When you reach the line in the listing below that contains "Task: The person", begin returning lines exactly as written, and stop after the line that contains "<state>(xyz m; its". Return no other lines.

**RECORDS TO USE:**
>>>>

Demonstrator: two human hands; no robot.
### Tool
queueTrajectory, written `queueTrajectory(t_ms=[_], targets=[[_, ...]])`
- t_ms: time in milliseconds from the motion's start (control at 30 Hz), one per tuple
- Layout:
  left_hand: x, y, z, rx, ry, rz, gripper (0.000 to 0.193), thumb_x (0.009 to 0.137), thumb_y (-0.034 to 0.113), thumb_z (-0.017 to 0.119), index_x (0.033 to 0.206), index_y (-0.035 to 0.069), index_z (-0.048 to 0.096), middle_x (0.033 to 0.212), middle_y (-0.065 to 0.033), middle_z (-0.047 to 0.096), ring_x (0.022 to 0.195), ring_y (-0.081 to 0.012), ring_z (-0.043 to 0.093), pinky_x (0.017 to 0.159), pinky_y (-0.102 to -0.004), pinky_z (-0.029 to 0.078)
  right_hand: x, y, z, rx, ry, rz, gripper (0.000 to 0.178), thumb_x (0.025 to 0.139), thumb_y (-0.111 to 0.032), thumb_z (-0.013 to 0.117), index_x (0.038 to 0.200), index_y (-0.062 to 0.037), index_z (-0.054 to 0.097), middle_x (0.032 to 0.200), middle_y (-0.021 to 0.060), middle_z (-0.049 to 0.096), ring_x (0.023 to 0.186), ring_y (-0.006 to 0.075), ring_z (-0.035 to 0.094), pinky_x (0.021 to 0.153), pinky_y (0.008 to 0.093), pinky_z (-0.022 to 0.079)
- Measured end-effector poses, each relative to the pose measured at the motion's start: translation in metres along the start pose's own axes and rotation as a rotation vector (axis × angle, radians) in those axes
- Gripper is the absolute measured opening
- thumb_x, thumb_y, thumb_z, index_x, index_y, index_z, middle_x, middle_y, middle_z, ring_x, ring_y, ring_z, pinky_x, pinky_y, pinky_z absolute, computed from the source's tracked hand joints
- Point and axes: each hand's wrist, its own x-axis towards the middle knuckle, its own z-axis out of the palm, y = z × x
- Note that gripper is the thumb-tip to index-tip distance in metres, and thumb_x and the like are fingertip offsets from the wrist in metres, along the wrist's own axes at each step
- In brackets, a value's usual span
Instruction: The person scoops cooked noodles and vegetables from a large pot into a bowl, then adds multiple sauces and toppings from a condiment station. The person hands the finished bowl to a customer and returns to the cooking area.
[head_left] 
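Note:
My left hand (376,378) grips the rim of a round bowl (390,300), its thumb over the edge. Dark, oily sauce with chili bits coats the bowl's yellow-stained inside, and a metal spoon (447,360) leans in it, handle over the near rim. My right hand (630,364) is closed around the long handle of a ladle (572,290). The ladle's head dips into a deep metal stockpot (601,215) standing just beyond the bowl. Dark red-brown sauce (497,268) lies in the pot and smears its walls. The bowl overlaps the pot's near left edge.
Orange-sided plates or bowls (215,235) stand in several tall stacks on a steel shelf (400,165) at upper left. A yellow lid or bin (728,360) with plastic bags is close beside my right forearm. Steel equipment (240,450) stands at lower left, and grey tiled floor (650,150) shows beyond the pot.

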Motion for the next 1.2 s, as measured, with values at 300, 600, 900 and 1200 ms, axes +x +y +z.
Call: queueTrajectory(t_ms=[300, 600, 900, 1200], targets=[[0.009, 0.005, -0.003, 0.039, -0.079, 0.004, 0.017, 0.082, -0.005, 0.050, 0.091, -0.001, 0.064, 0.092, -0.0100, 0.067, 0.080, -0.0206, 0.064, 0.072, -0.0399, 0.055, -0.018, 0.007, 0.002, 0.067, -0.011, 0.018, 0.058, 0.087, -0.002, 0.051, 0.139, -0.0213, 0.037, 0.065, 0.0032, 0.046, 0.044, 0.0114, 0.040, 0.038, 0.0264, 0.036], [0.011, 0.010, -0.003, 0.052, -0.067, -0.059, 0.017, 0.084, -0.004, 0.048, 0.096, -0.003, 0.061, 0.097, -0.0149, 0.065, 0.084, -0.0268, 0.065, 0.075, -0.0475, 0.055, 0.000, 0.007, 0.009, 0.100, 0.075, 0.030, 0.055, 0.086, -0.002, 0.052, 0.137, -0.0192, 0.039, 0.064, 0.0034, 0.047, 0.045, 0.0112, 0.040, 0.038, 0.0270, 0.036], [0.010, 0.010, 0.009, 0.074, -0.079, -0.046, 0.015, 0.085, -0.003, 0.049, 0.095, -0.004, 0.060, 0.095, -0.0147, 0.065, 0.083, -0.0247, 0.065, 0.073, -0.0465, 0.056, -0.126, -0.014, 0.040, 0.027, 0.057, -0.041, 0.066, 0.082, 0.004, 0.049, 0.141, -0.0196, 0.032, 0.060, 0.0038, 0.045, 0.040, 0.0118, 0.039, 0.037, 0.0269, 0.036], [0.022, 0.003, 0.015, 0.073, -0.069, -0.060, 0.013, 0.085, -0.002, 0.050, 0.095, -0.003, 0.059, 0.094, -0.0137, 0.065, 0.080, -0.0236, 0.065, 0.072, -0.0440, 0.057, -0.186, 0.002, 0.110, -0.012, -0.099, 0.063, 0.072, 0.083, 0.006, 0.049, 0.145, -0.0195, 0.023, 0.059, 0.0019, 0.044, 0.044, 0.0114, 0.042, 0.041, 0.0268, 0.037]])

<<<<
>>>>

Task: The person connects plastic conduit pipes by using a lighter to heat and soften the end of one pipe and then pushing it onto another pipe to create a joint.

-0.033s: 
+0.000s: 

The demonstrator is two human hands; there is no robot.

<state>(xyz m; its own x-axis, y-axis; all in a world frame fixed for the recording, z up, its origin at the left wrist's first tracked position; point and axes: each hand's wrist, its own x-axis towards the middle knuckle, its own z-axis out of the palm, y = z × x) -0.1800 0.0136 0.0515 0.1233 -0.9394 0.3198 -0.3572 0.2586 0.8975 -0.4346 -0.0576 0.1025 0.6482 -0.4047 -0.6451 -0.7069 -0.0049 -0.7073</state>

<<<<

**RESULT OF THIS TASK:**
Task: The person connects plastic conduit pipes by using a lighter to heat and soften the end of one pipe and then pushing it onto another pipe to create a joint.

-0.033s: 
+0.000s: 

The demonstrator is two human hands; there is no robot.

<state>(xyz m; its own x-axis, y-axis; all in a world frame fixed for the recording, z up, its origin at the left wrist's first tracked position; point and axes: each hand's wrist, its own x-axis towards the middle knuckle, its own z-axis out of the palm, y = z × x) -0.1800 0.0136 0.0515 0.1233 -0.9394 0.3198 -0.3572 0.2586 0.8975 -0.4346 -0.0576 0.1025 0.6482 -0.4047 -0.6451 -0.7069 -0.0049 -0.7073</state>

The output requires no further additions.